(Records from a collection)
-=-=-

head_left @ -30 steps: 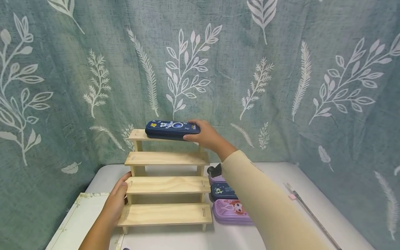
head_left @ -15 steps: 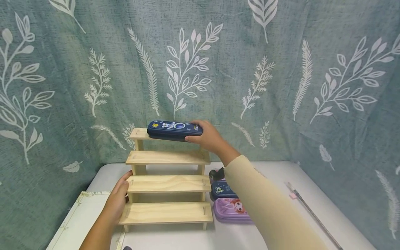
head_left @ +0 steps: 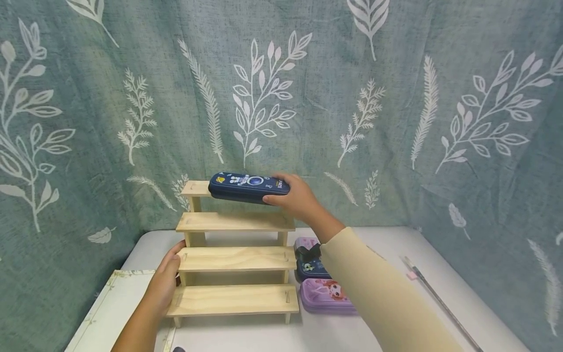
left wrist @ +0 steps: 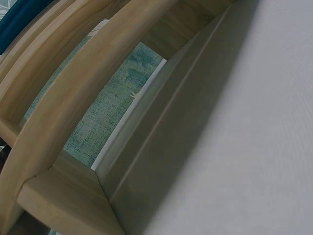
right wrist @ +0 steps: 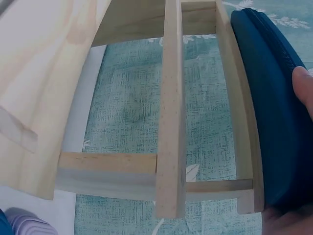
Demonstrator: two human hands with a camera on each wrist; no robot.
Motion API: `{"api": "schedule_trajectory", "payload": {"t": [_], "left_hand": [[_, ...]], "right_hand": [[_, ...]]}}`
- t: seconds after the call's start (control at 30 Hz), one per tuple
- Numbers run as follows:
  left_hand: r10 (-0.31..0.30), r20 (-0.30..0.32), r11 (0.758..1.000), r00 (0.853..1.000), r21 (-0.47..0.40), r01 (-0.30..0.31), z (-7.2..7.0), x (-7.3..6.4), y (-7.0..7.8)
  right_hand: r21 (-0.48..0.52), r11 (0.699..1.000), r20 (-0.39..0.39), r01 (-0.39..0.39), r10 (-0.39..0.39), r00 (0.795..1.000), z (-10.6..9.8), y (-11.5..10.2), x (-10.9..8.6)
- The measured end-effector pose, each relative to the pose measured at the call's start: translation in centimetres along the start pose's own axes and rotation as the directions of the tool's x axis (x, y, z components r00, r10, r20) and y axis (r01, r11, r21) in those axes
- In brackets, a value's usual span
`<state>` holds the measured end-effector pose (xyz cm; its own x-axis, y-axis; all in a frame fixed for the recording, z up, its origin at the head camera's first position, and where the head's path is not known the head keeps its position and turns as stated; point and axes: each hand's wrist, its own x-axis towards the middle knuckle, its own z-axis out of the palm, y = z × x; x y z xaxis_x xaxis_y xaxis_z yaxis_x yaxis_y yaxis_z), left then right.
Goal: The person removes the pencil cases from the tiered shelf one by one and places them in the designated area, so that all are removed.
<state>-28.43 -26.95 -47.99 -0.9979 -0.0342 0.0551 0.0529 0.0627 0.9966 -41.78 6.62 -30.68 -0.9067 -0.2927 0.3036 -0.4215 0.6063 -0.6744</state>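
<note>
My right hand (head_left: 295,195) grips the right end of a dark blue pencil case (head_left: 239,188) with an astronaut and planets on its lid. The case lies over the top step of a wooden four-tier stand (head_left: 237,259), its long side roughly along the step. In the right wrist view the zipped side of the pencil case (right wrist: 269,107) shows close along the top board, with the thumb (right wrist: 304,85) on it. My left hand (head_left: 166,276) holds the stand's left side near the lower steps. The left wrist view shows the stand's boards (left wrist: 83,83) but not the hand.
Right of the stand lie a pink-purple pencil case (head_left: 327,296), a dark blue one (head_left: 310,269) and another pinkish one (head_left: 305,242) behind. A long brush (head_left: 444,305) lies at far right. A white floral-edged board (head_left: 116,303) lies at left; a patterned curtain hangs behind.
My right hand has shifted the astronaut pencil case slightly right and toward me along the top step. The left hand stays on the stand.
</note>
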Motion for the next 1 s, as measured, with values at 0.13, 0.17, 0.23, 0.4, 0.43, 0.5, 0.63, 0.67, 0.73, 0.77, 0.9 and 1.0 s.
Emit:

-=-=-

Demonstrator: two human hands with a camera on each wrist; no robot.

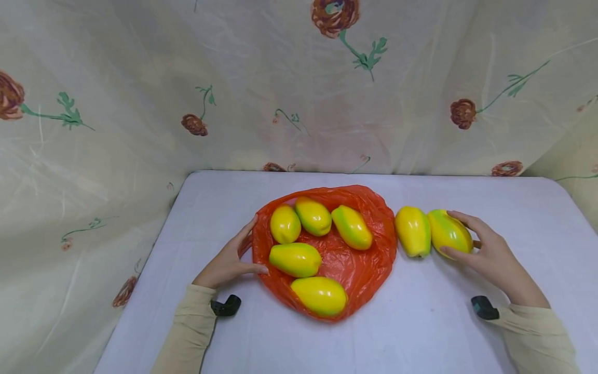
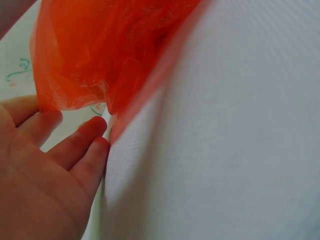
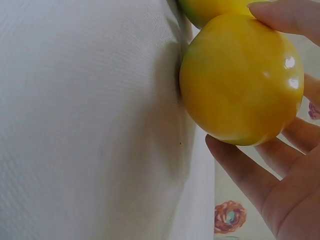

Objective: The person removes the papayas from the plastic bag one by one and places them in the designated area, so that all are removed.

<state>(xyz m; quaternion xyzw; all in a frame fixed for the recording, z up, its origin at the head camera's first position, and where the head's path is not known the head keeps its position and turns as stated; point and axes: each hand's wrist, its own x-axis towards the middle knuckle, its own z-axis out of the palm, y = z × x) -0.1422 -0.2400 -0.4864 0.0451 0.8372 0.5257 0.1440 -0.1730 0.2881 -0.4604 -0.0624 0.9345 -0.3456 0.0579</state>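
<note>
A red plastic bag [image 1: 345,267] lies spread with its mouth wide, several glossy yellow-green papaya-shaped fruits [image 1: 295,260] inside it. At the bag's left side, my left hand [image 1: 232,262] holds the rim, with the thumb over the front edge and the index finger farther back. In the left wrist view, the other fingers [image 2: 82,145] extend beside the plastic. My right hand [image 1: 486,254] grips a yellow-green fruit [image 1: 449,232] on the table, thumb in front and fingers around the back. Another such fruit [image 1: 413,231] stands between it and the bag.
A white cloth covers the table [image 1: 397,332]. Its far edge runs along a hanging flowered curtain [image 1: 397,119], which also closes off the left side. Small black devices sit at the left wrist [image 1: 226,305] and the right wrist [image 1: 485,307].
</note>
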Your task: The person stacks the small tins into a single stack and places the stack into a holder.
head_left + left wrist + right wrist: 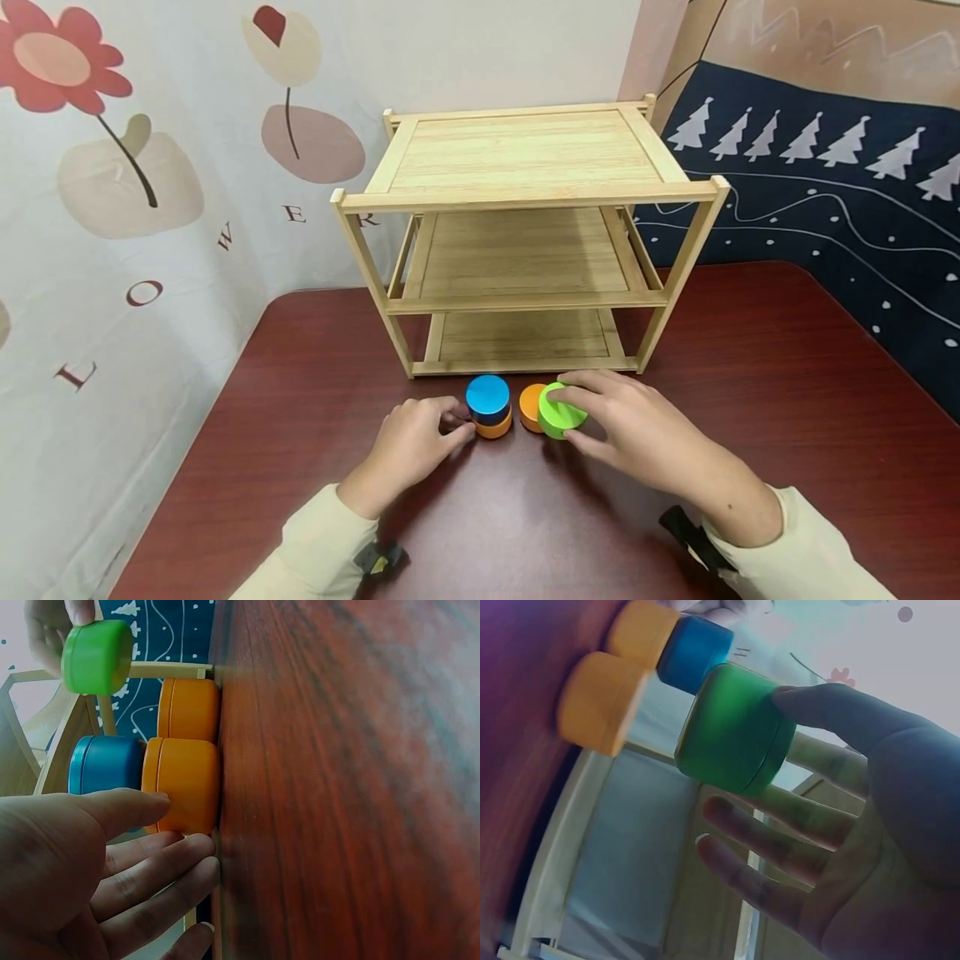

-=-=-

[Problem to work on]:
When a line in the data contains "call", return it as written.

[Written answer]:
- t: seconds after the call's start (control at 30 Hz), one per tuple
- The measured end-effector pose, each relative to the pose measured at the call's start: translation in centimetres along the start pose's own axes and rotation as the directions of the tool's x axis (x, y, z components r00, r10, r20) and y axis (r01, r11, r21) in those axes

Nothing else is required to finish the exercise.